■ WHAT THIS TASK INVOLVES ■
Print all the records below exactly as they stand, but leave out the pictures.
Top of INFORMATION
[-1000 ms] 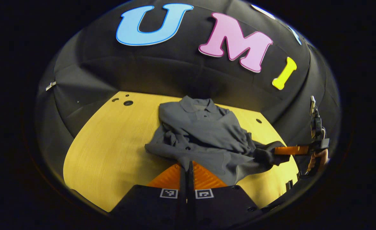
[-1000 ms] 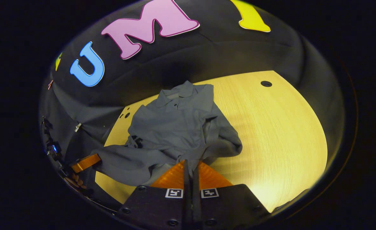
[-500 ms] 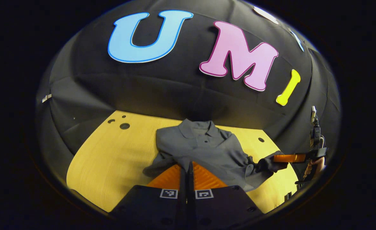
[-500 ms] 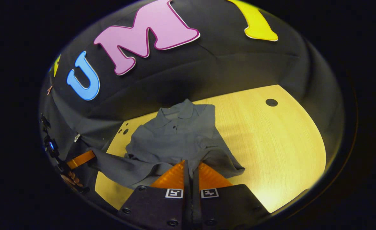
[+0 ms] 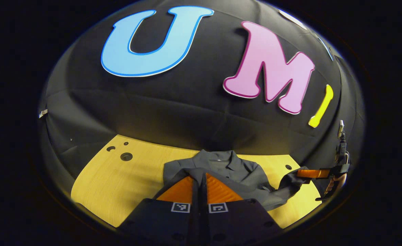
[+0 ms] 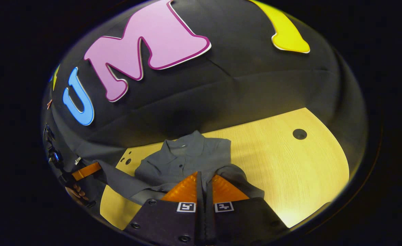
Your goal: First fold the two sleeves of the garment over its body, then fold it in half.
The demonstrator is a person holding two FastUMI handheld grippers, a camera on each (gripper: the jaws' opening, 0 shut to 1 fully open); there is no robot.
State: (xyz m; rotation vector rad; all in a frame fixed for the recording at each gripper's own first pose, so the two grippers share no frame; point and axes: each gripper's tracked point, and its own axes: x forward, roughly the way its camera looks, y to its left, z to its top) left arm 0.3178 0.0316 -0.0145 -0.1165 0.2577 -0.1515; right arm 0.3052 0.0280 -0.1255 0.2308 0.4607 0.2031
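My left gripper (image 5: pixel 199 177) and right gripper (image 6: pixel 204 176) each have jaws clamped on the soft, rumpled grey shirt (image 6: pixel 183 162) over the wood-grain tabletop (image 6: pixel 289 164).

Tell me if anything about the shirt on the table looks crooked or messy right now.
The grey shirt is rumpled rather than flat: cloth bunches near its lower edge on the wooden table, and the fold line looks uneven. Both the left gripper and the right gripper are shut on its hem, carrying it toward the collar. No damage shows.
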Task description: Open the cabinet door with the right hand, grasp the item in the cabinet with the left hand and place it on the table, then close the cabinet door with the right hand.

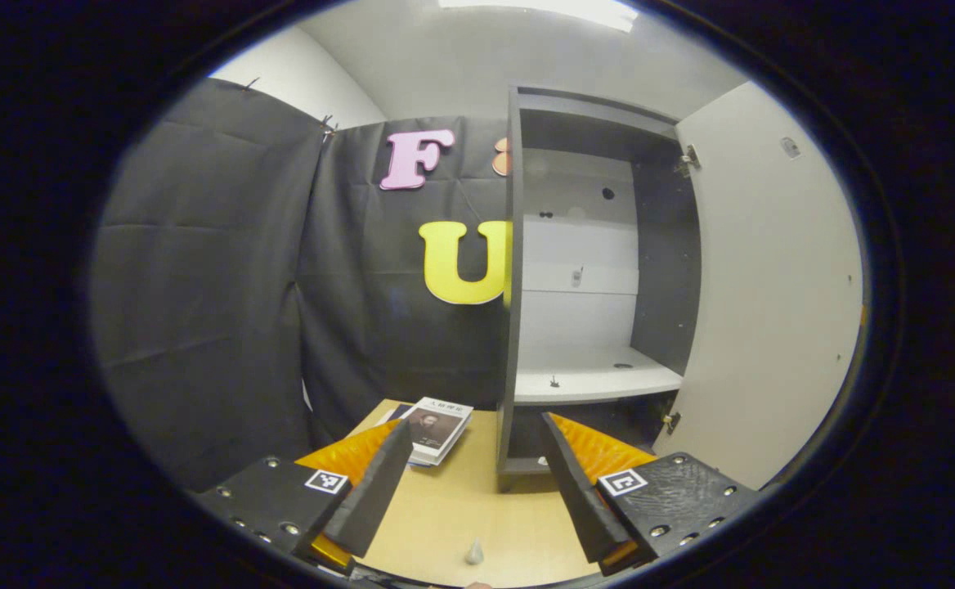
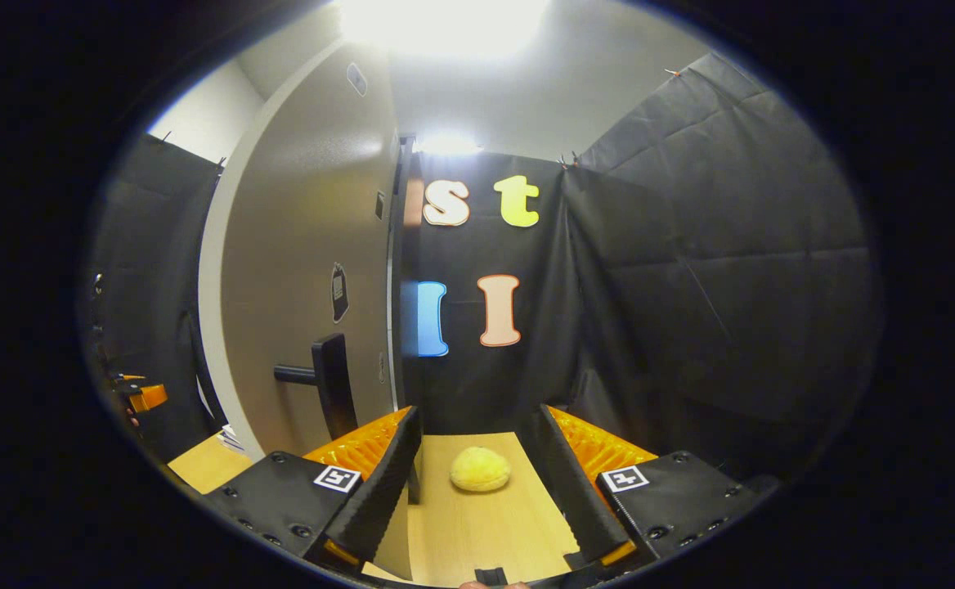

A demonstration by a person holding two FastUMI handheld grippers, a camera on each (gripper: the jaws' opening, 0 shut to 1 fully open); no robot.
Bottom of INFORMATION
■ RESULT OF THE TASK ■
[-1000 ms] 
[-1000 ms] 
[-500 ms] 
[-500 ms] 
[+0 ms] 
[+0 ms] 
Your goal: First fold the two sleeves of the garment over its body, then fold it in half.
The demonstrator is a person holding two FastUMI handheld grippers, a camera on each (gripper: the jaws' opening, 0 shut to 1 fully open); there is no robot.
State: (xyz m; rotation vector rad; all in a frame fixed for the recording at each gripper's own first pose, so the two grippers share no frame; point and axes: each gripper's tracked point, and its own axes: x forward, roughly the way its camera looks, y to its left, z to its top) left arm 0.3178 0.0316 -0.0145 -0.1165 0.2577 -0.1515; right arm 0.3052 0.0280 -0.1255 0.2308 0.4607 0.2031
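My left gripper (image 5: pixel 199 177) and right gripper (image 6: pixel 204 176) each have jaws clamped on the soft, rumpled grey shirt (image 6: pixel 183 162) over the wood-grain tabletop (image 6: pixel 289 164).

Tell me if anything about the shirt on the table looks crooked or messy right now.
The grey shirt is rumpled rather than flat: cloth bunches near its lower edge on the wooden table, and the fold line looks uneven. Both the left gripper and the right gripper are shut on its hem, carrying it toward the collar. No damage shows.
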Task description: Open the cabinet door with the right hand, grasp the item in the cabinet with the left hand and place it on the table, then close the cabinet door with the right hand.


A demonstration by a person holding two FastUMI handheld grippers, a camera on each (gripper: the jaws' opening, 0 shut to 1 fully open); no robot.

The response is now done.